Statistical analysis

Statistical analyses were performed with the SPSS Statistics software package (IBM, Armonk NY, USA). The age, the total ataxic symptoms (ICARS total), the gait and postural symptoms and the kinetic symptoms (ICARS kinetic sub-score) were compared between the two SCA6 individuals groups using Bootstrap for independent samples t-test (1000 sampling). All subsequent analyses were performed separately for the CLIN patients and the PRE individuals, in order to compare their performance to their respective age-matched control group. Movement parameters in baseline (reaction time, movement variability, movement time, movement velocity and movement error) were analysed with two-way ANOVAs with the between-subject factor Group (Control vs SCA6 individuals) and the within-subject factor Block (1 to 5).

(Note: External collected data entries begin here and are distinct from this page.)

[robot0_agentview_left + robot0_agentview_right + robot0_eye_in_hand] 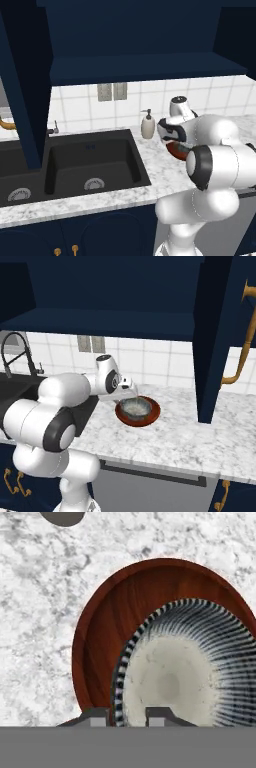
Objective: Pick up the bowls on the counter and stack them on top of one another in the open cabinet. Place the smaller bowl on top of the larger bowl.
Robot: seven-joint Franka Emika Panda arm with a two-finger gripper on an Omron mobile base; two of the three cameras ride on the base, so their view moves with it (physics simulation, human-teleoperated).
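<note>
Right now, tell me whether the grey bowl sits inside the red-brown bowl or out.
Inside: the grey bowl nests upright in the red-brown bowl, on the counter.

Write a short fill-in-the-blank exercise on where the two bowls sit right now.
1. The small grey bowl sits inside the ____ bowl.
2. Both bowls rest on the marbled ____, not on the cabinet shelf.
3. The soap dispenser stands beside the black ____.
4. The end effector straddles the rim of the ____ bowl.

Missing words: red-brown; counter; sink; grey
</note>
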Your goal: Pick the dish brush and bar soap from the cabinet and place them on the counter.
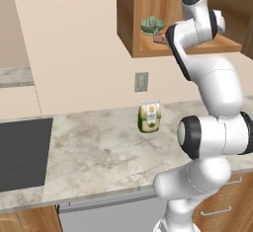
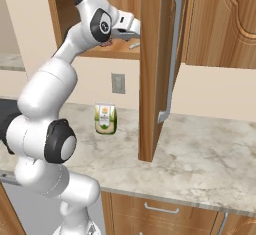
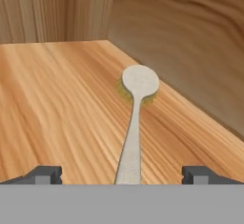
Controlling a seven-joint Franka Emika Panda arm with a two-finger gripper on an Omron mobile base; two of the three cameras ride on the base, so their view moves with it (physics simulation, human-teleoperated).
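Note:
The cream-white dish brush (image 3: 138, 82) lies flat on the wooden shelf (image 3: 57, 99) of the cabinet (image 1: 126, 23), its round head pointing away toward the side wall. My gripper (image 3: 123, 176) is open, and the near end of the thin handle lies between its two widely spread fingertips (image 3: 45, 174). In the right base view the hand reaches into the cabinet just behind the open door (image 2: 152, 79). The reddish bar soap (image 1: 159, 39) sits on the same shelf, partly hidden by my arm. The marbled counter (image 1: 99, 147) stretches out below.
A green leafy item (image 1: 152, 25) sits at the back of the shelf beside the soap. A green-and-orange packet (image 1: 149, 116) stands on the counter by the wall. The dark cooktop (image 1: 22, 152) lies at the left. The open door's bar handle (image 2: 172, 54) hangs close to my hand.

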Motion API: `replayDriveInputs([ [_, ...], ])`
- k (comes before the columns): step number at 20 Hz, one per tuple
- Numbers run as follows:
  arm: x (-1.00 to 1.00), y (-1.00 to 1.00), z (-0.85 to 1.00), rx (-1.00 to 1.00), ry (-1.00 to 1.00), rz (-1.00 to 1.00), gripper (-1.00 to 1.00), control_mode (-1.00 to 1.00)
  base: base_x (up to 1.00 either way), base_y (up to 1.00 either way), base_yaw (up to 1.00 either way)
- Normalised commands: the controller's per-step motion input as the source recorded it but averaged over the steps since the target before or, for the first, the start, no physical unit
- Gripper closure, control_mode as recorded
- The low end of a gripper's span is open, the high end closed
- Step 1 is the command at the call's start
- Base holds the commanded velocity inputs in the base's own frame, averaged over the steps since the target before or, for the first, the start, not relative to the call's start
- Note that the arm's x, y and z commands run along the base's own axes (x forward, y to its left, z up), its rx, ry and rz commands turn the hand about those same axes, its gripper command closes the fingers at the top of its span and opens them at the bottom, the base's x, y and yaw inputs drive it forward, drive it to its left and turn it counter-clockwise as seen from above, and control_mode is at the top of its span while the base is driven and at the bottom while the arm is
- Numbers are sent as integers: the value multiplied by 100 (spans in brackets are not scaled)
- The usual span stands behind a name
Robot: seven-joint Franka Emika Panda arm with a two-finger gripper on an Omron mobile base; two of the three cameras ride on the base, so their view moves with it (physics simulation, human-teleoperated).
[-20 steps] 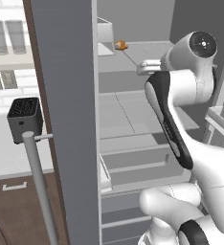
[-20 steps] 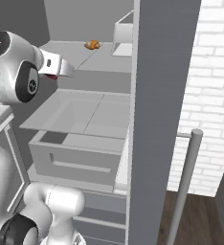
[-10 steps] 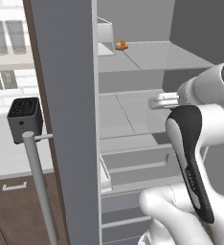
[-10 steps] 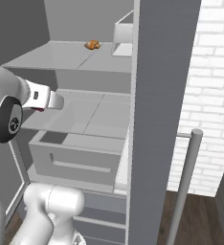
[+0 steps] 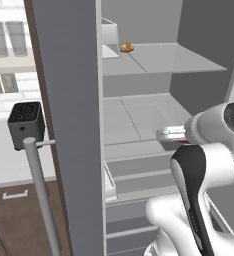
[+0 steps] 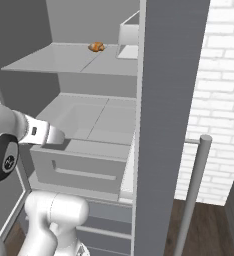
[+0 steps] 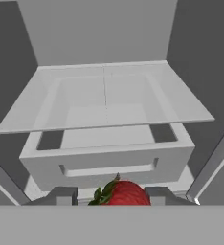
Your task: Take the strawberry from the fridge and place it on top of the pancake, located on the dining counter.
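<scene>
You have the fridge (image 5: 69,100) open in front of you: a tall slab of flat matte grey, its door edge standing as a broad vertical band in both base views, with a slim round metal handle (image 5: 39,195) running down beside it. Inside, the walls are pale grey and smooth. An upper shelf (image 5: 164,57) is a thin flat sheet; on it lies a small orange-tan food item (image 5: 126,47), rounded and a little flat, next to a clear square-cornered bin (image 5: 110,37). Below sits a second thin shelf (image 7: 104,95), and under that a boxy drawer (image 7: 106,160) with a long recessed slot grip across its front.

Outside the fridge, on the left of the left base view, a dark cube-shaped toaster (image 5: 25,122) with a grilled top stands on a pale counter (image 5: 14,155) over brown wood cabinets. The right base view shows a white brick wall (image 6: 224,100).

The gripper (image 7: 114,195) sits in front of the drawer, jaws narrowed on the strawberry (image 7: 126,194): glossy red, rounded, with green leaves at its left side, held between the two dark fingertips (image 7: 61,195).
</scene>
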Motion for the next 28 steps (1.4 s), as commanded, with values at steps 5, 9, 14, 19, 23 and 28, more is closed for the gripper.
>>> replayDriveInputs([
  [5,2,0,-19,2,3,0,100,-100,0,0,0],
  [9,0,-1,-4,0,1,0,100,-100,0,0,0],
  [14,0,0,0,0,0,0,100,-100,0,0,0],
  [19,-24,0,-1,0,0,0,100,100,-40,0,-5],
  [23,0,0,0,0,0,0,100,100,-100,3,-20],
  [28,0,0,0,0,0,0,100,100,-99,2,-38],
])
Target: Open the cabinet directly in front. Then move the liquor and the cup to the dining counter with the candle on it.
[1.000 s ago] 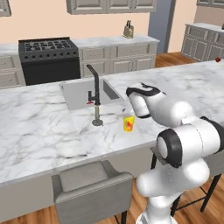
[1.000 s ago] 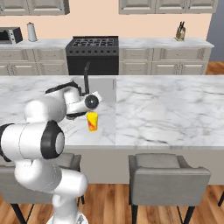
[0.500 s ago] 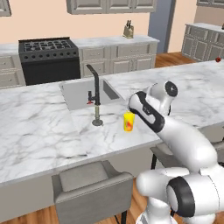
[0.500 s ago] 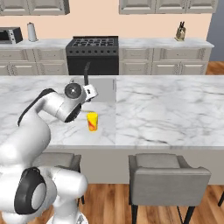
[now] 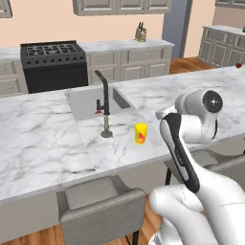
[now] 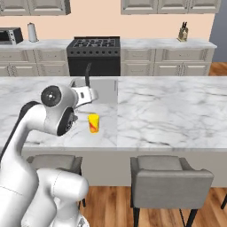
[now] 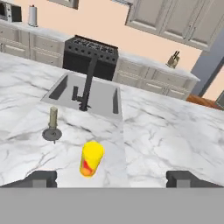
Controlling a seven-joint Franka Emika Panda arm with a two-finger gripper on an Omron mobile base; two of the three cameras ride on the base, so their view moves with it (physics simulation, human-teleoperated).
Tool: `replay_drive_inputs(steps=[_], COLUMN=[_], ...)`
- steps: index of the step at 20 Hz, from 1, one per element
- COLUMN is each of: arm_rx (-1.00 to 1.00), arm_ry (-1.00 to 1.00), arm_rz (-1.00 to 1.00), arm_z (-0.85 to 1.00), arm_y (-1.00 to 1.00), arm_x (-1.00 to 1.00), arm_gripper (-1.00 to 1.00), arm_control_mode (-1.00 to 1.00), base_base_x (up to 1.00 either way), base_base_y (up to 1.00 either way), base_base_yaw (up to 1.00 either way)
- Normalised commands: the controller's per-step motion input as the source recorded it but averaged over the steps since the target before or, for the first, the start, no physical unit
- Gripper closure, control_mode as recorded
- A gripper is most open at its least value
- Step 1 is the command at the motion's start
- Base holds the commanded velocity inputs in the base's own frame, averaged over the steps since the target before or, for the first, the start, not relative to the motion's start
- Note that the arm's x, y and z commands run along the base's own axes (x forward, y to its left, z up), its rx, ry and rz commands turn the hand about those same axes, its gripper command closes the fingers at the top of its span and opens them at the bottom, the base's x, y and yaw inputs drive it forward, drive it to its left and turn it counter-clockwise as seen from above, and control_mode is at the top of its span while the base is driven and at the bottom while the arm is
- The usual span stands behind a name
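1. We see the cup (image 7: pixel 91 158) upright on the marble bench (image 7: pixel 175 135), at four o'clock from the candle (image 7: pixel 52 124).
2. Our jaws stand wide, empty, drawn back above the cup.

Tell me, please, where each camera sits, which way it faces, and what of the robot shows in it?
Left base view: behind the arm to its left, looking forward and down over the dining counter; the white arm rises at lower right.
Right base view: behind to its right, same direction; the arm rises at lower left.
Hand view: on the hand, looking along the gripper, whose dark tips stand wide apart, empty.
Shared by all: the cup standing upright near the candle, sink and faucet.
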Motion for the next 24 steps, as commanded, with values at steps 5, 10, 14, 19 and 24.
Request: replay_drive_inputs(steps=[5, 10, 14, 19, 24], arm_rx=[0.01, 0.0, 0.0, 0.0, 0.0], arm_ry=[-0.42, -0.29, 0.0, 0.0, 0.0], arm_rz=[-0.08, -0.02, 0.0, 0.0, 0.0], arm_z=[0.43, 0.33, 0.0, 0.0, 0.0], arm_y=[-0.1, 0.0, 0.0, 0.0, 0.0], arm_x=[-0.99, -0.4, -0.04, 0.0, 0.0], arm_gripper=[-1.0, -1.0, -1.0, -1.0, -1.0], arm_control_mode=[-1.0, -1.0, 1.0, 1.0, 1.0], base_base_x=[0.0, 0.0, -0.68, -0.8, -0.04], base_base_y=[0.0, 0.0, -0.05, -0.06, 0.01], base_base_yaw=[0.0, 0.0, -0.11, -0.71, -1.0])
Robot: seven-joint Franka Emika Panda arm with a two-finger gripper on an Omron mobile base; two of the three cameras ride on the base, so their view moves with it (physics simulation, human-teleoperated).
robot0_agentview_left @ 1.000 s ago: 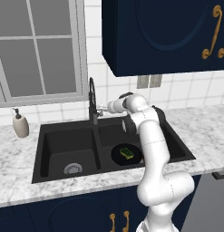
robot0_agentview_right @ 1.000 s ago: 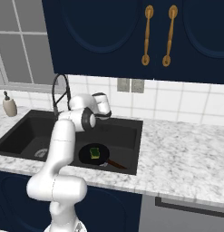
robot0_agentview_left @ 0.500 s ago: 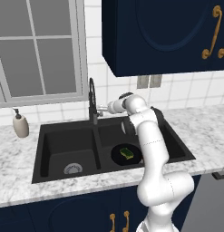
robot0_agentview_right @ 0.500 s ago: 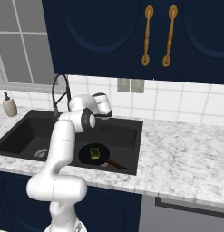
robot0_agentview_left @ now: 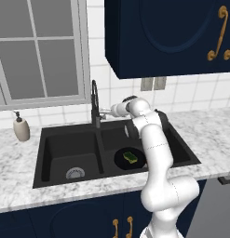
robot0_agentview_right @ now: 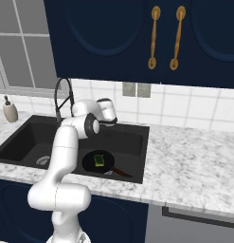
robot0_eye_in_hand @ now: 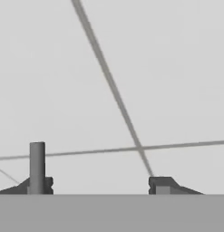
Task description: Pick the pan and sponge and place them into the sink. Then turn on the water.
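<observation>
The black pan (robot0_agentview_left: 120, 158) (robot0_agentview_right: 88, 162) lies in the right basin of the black sink (robot0_agentview_left: 51, 153) (robot0_agentview_right: 23, 137), its handle pointing to the front right. The yellow and green sponge (robot0_agentview_left: 131, 156) (robot0_agentview_right: 99, 161) rests inside the pan. My gripper (robot0_agentview_left: 103, 111) (robot0_eye_in_hand: 99, 186) reaches sideways to the dark gooseneck faucet (robot0_agentview_left: 94, 100) (robot0_agentview_right: 61, 95) behind the divider. In the hand view its two tips stand apart, and the faucet's grey lever rod (robot0_eye_in_hand: 37, 165) rises right at the left tip. Nothing sits between the tips. No water stream shows under the spout.
A beige soap dispenser (robot0_agentview_left: 22, 128) (robot0_agentview_right: 10, 111) stands on the marble counter left of the sink. The left basin holds a silver drain (robot0_agentview_left: 75, 173). White tiled wall lies behind the faucet, with dark blue cabinets overhead.
</observation>
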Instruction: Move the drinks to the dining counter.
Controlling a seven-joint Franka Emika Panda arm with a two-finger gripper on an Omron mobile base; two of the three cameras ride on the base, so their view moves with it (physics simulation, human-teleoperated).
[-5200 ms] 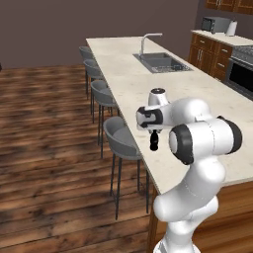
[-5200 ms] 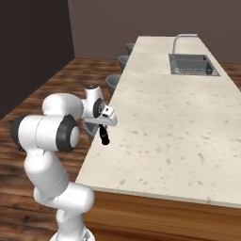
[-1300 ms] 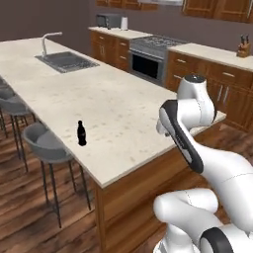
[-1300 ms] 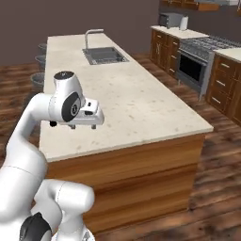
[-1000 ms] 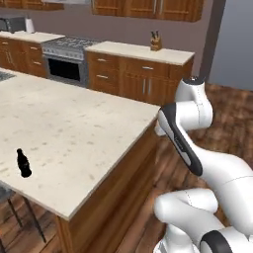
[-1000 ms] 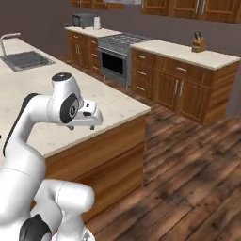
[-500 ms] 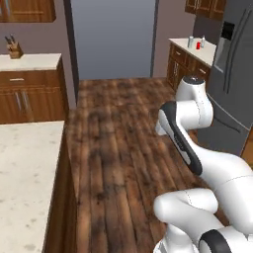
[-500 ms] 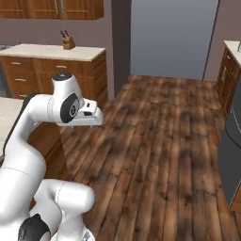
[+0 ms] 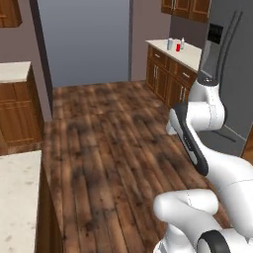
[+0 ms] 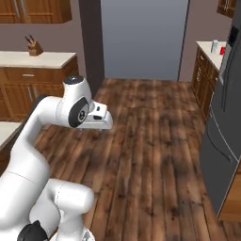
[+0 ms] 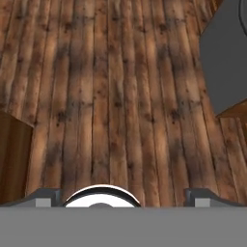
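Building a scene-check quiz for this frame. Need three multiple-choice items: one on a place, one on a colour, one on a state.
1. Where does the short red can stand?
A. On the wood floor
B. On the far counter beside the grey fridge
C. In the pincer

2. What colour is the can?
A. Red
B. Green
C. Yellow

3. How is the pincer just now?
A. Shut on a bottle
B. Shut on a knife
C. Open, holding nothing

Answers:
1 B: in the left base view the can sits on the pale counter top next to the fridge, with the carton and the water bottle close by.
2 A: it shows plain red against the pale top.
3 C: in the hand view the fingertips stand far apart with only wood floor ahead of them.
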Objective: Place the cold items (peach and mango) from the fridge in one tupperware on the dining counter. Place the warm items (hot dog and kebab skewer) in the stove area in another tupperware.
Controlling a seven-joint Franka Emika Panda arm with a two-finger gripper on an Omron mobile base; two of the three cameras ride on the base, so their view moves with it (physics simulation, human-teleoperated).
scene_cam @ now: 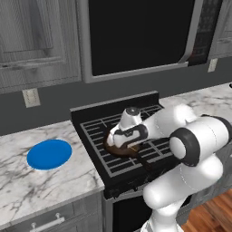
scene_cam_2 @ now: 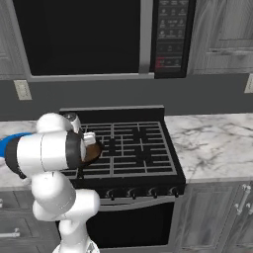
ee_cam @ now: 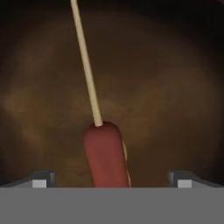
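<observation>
Far left on the marble counter (scene_cam: 27,181): a blue plate (scene_cam: 49,154), well apart from the work. Next right, the stove (scene_cam: 102,149), black grates under a dark microwave (scene_cam: 136,36). On the stove's front left burner, a brown pan (scene_cam: 118,148), mostly hidden beneath the hand in both base views. Directly above the pan, pointing down: the gripper (ee_cam: 112,178), fingers spread wide and empty, nothing between them yet. From the hand view, looking into the pan's dark floor: one tip (ee_cam: 41,178) low at left, then the hot dog (ee_cam: 107,159) in the gap, reddish, lying lengthwise toward the camera, then the other tip low at right. Just past the hot dog's far end, a pale skewer stick (ee_cam: 86,65) running up and slightly left, apparently touching or just meeting the sausage; meat of the kebab not made out here. Right of the stove, more marble counter, bare in the right base view. Step in hand, by judgement: the warm-items half, reaching for the hot dog in the pan. Next move calls for a short straight drop until the tips straddle the sausage's sides, then closing across its width, clear of the stick so the skewer is not dragged along. Tupperware not seen here, so a carry afterwards likely.
</observation>
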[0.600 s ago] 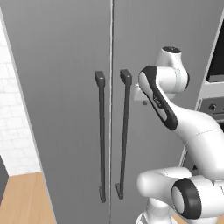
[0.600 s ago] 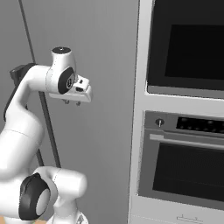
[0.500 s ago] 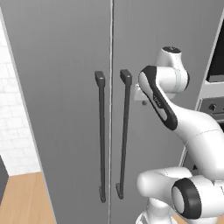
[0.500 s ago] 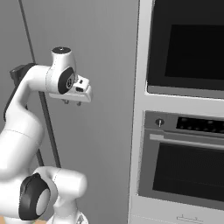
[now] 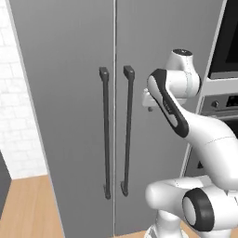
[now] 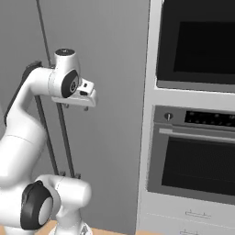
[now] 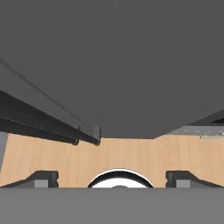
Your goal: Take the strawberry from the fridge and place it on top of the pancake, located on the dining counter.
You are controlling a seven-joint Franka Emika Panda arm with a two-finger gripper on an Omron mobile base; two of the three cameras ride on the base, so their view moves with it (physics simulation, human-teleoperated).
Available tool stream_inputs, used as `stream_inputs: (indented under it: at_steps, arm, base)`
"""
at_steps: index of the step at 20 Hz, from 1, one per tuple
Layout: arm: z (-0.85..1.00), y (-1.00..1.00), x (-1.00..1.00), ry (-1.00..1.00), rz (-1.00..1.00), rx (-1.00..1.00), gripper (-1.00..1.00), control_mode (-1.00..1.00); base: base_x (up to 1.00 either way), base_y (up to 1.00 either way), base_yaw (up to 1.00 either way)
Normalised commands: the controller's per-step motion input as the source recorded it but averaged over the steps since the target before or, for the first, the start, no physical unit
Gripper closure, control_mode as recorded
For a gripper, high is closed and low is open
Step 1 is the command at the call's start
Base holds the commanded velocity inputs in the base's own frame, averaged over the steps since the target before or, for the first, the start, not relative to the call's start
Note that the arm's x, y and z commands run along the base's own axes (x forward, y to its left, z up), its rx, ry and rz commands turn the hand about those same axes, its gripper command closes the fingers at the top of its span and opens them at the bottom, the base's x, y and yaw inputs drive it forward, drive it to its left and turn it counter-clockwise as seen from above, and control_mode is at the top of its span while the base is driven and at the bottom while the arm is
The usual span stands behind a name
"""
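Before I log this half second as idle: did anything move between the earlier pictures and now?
Nothing visibly changed. The gripper is open and empty beside the fridge, both doors shut, handles untouched.

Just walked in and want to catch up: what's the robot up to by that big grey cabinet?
The arm is in front of the fridge, whose two doors are shut. Its gripper hangs open and empty next to the two dark bar handles, near their tops, touching neither. The wall oven stands to the right. Nothing has been taken out of the fridge yet; opening a door looks like the next step.
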Motion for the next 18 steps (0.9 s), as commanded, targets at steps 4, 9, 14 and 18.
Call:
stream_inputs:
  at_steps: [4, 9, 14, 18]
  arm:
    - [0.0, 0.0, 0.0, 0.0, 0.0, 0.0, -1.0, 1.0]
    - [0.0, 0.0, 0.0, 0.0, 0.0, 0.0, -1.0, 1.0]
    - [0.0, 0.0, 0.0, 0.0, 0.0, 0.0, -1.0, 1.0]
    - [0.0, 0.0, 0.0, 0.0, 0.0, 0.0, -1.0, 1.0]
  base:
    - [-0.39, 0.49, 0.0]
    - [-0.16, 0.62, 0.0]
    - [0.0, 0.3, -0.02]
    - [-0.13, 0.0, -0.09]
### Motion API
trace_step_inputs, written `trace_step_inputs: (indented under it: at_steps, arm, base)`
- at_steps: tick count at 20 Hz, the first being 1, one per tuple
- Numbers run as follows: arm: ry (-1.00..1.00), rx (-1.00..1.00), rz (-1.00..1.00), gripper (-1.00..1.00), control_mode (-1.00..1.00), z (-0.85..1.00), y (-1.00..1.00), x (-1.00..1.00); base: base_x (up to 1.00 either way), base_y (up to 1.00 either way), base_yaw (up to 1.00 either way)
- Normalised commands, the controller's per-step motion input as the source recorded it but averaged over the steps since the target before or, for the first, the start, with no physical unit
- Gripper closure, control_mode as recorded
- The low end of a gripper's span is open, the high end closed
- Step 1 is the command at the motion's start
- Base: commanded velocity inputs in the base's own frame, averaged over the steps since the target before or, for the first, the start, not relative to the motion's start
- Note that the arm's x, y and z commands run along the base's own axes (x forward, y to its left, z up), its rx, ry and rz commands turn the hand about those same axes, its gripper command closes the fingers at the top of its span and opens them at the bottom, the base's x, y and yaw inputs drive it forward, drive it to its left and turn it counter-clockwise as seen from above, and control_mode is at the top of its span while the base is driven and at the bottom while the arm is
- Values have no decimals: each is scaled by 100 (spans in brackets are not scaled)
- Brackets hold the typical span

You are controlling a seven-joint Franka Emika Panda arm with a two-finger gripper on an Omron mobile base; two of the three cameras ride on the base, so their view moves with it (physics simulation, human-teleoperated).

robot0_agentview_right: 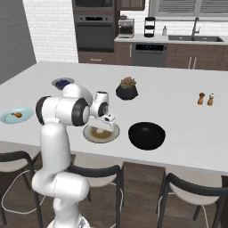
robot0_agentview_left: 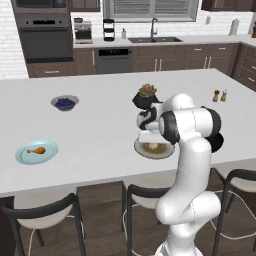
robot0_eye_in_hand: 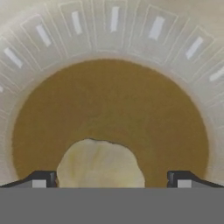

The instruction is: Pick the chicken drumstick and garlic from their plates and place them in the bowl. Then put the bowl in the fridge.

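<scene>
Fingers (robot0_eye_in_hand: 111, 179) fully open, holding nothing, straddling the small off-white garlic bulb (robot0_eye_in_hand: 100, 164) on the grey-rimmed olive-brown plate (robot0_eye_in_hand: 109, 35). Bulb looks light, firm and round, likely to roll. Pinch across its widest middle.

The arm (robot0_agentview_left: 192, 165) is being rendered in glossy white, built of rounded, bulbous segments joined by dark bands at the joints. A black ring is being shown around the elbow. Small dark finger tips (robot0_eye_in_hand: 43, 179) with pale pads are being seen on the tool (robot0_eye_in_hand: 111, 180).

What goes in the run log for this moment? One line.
phase: reaching for garlic | gripper: open, straddling garlic on olive-centred plate | chicken drumstick: on blue plate | black bowl: empty
</scene>
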Motion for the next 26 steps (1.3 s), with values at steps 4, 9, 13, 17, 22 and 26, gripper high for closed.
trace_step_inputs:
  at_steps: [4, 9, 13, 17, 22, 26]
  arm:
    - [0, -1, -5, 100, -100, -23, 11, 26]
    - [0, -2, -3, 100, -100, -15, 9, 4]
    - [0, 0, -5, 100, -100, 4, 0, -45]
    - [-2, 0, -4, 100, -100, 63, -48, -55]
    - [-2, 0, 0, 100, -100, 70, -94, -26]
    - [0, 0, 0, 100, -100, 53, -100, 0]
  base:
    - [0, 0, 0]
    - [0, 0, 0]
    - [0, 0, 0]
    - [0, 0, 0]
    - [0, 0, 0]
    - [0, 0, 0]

The average movement errors of every block of 10 trials in VM Adapt1, VM Adapt2 and De-Adapt were analysed with separate two-way ANOVAs with the between-subject factors Group (Control vs SCA6 individuals) and within-subject factor Blocks (1 to 15). To characterise the differences in the adaptation and de-adaptation phase between control and patients, we calculated an Adaptation Index (AI) and a De-Adaptation Index (DeAI) for each participant by averaging the error respectively of the last 30 trials of VM Adapt1 and of the first 30 trials of the de-adaptation phase. These AI and DeAI were compared across SCA6 individuals and their age-matched control group using Bootstrap independent samples t-tests (1000 sampling). For all ANOVAs, Greenhouse–Geisser corrections to the degrees of freedom were applied if Mauchly’s sphericity test revealed a violation of the assumption of sphericity for any of the factors in the ANOVAs. Significant main effects or interaction in the ANOVAs were followed by bootstrapping for independent samples t-test (1000 sampling). To estimate whether there was a link between SCA6 symptoms and adaptation parameters, we correlated the amount of visuomotor adaptation with the total ICARS score as well as with the ICARS kinetic sub-score of the CLIN patients using one-tailed Pearson correlation. The amount of visuomotor adaptation (VM Adapt1) was calculated as follow:

$$VM\,Adapt1=\frac{Error\,First\,block\,-\,Error\,Last\,Block}{Erro\,First\,Block}$$

A similar correlation was ran between DeAI and ICARS total score.

Significance level was set at P < 0.05.